I'm glad to announce the package for Common subexpression elimination [1].
It's an implementation of the hashconsig algorithm as described in the
paper
'Implementing Explicit and Finding Implicit Sharing in EDSLs' by Oleg
Kiselyov.

Main point of the library is to define this algorithm in the most generic
way.
You can define the AST for your DSL as fixpoint type[2]. And then all you
need
to use the library is to define the instance for type class `Traversable`.
This idea is inspired by `data-reify` [3] package which you can use to
transform
your ASTs to DAGs too. But it relies on inspection of the references for
values
when `data-fix-cse` doesn't sacrifices the purity.

A short example:

Let's define a tiny DSL for signals

import Data.Fix

type Name = String

type E = Fix Exp

data Exp a = Const Double | ReadPort Name | Tfm Name [a] | Mix a a
  deriving (Show, Eq, Ord)

We can make constant signals, read them from some ports and transform them
(apply some named function to the list of signals) and mix two signals.

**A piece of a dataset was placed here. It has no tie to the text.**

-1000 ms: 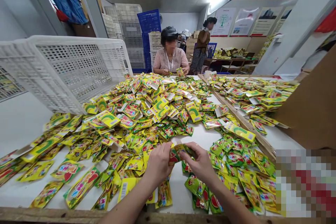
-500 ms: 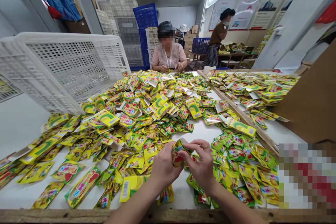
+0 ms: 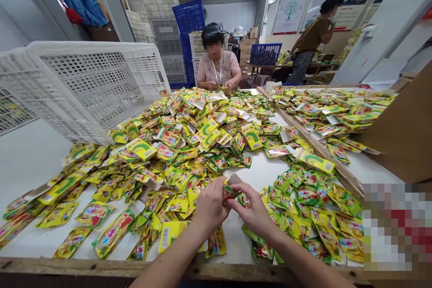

Let's define an instance of the Traversable (hence for the Functor and
Foldable)

import Control.Applicative

import Data.Monoid
import Data.Traversable
import Data.Foldable

instance Functor Exp where
  fmap f x = case x of
     Const d -> Const d
     ReadPort n -> ReadPort n
     Mix a b -> Mix (f a) (f b)
     Tfm n as -> Tfm n $ fmap f as

instance Foldable Exp where
  foldMap f x = case x of
     Mix a b -> f a <> f b
     Tfm n as -> mconcat $ fmap f as
     _ -> mempty

instance Traversable Exp where
   traverse f x = case x of
      Mix a b -> Mix <$> f a <*> f b
      Tfm n as -> Tfm n <$> traverse f as
      a -> pure a

Now we can use the functio `cse`

cse :: 
(Eq<http://hackage.haskell.org/packages/archive/base/4.6.0.1/doc/html/Data-Eq.html#t:Eq>(f
Int<http://hackage.haskell.org/packages/archive/base/4.6.0.1/doc/html/Data-Int.html#t:Int>),
Ord<http://hackage.haskell.org/packages/archive/base/4.6.0.1/doc/html/Data-Ord.html#t:Ord>(f
Int<http://hackage.haskell.org/packages/archive/base/4.6.0.1/doc/html/Data-Int.html#t:Int>),
Traversable<http://hackage.haskell.org/packages/archive/base/4.6.0.1/doc/html/Data-Traversable.html#t:Traversable>f)
=>
Fix<http://hackage.haskell.org/packages/archive/data-fix/0.0.1/doc/html/Data-Fix.html#t:Fix>f
->
Dag<http://hackage.haskell.org/packages/archive/data-fix-cse/0.0.1/doc/html/Data-Fix-Cse.html#t:Dag>f

to transform our AST to DAG. DAG is already sorted.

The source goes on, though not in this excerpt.